Wat betekent het als op een dag artificiële intelligentie een betere wetenschapper wordt dan een mens?
‘Een intrigerende mogelijkheid is dat we aan het einde staan van het tijdperk van de begrijpelijke wetenschap.’ Zo citeerde het vakblad Science onlangs Adrien Treuille, computerwetenschapper aan de Carnegie Mellon University in Pittsburgh.
Misschien moppert er hier of daar nu iemand ‘ik heb wetenschap altijd al onbegrijpelijk gevonden’. En er zijn altijd al wetenschappers en wetenschapspopularisators geweest die koketteerden met het tegenintuïtieve of zogezegd ‘onbegrijpelijke’ karakter van bijvoorbeeld de kwantumfysica. Maar Treuille heeft het over wat anders. Hij bedoelt (als ik het tenminste goed begrijp) dat er spoedig wetenschap zou kunnen komen die echt door niemand, door geen mens meer begrepen wordt.
Treuille heeft het over de opkomst van kunstmatige of artificiële intelligentie (AI), en meer bepaald over neurale netwerken en ‘deep learning’, momenteel de meest hippe techniek in de artificiële intelligentie.
Behalve om socialenetwerk- en smartphonegebruikers met meer reclame om het hoofd te kunnen slaan en langer aan het scherm gekluisterd te houden, beginnen technieken als deep learning en data mining ook toegepast te worden in de wetenschap.
Science beschrijft een laboratorium waar AI-systemen en robots zelfstandig research doen om genetisch gewijzigde bacteriën te maken die efficiënter bepaalde stoffen aanmaken. De computers en robots doen daarbij niet alleen het domme routinewerk. De AI beslist zelf welke experimenten gedaan worden, analyseert de uitkomst en bedenkt op basis van die uitkomst vervolgexperimenten. Eindresultaat na een lange reeks experimenten is inderdaad een gewijzigde bacterie die méér van de gevraagde stof produceert.

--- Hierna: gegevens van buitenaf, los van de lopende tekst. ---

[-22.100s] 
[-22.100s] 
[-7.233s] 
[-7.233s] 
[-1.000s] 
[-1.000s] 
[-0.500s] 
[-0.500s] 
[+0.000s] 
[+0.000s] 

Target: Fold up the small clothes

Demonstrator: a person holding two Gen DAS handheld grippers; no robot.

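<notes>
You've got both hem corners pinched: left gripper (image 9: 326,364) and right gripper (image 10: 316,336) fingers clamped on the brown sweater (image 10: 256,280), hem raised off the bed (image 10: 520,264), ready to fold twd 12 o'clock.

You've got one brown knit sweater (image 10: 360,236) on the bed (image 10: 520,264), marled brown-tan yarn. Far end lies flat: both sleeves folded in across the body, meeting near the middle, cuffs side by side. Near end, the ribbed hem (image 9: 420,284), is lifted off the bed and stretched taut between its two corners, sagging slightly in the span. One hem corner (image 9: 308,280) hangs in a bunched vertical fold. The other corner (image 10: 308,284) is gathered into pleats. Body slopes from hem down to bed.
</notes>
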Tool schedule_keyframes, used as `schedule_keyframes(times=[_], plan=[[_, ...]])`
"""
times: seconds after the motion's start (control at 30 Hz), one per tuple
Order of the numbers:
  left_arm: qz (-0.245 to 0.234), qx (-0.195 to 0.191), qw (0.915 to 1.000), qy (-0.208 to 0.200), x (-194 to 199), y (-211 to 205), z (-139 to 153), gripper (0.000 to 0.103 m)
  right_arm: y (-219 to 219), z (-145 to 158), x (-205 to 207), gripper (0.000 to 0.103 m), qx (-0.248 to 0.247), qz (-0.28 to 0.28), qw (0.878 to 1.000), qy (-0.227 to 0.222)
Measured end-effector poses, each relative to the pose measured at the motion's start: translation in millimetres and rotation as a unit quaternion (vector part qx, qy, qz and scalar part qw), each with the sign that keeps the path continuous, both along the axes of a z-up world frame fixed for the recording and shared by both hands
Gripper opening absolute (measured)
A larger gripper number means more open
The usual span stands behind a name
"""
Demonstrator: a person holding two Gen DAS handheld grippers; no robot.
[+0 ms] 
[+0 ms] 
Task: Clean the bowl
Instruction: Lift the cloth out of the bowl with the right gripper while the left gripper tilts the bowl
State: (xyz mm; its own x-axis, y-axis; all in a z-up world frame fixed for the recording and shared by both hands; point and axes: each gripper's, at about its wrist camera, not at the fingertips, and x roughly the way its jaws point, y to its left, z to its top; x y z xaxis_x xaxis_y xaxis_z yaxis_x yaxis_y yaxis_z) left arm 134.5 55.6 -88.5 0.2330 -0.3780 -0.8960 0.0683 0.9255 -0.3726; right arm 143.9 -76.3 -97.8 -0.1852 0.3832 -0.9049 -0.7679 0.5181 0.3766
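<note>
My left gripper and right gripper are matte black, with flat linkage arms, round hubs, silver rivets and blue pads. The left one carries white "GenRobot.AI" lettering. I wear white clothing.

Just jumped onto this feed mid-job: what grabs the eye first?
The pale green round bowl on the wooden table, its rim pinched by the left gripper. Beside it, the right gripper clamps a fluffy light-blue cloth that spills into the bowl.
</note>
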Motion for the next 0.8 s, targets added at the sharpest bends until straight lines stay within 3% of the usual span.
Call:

Maar, en hier komt het fascinerende punt: de mensen die het proces begeleiden, begrijpen meestal niet hoe het komt dat de nieuwe bacterie meer produceert. De AI bedenkt wel genetische wijzigingen die de bacterie efficiënter maken, maar kan er geen uitleg bij geven. De stofwisselingsprocessen in de bacterie zijn meestal ingewikkelde netwerken van op elkaar ingrijpende chemische reacties, waarin de AI op verscheidene plaatsen tegelijk heeft ingegrepen. Begrijpen waarom precies die wijzigingen het gewenste resultaat opleveren, zou bijna een apart wetenschappelijk onderzoeksproject behelzen. En dat is niet de bedoeling van het lab. Het laboratorium werkt voor bedrijven die resultaten willen, geen inzicht.
In feite functioneert de AI als een soort ‘black box’, die problemen oplost maar geen menselijk begrip creëert.
Als een artificieel neuraal netwerk een vraagstuk heeft opgelost, is het vaak zelfs voor de menselijke ontwerpers van dat netwerk niet duidelijk hóe het dat precies heeft gedaan.
Het roept een verontrustend toekomstbeeld op. Worden intelligente neurale netwerken op termijn een soort ‘orakels’ voor wetenschappers, en krijgen we een wetenschap die resultaten produceert maar geen inzicht? Als je een moeilijk vraagstuk hebt, dan leg je het voor aan het orakel, en het antwoord dat je krijgt, moet je maar gewoon geloven.
Alsof je het antwoord achterin het boek kunt opzoeken.
Deze column is op 30 september 2017 verschenen in De Tijd.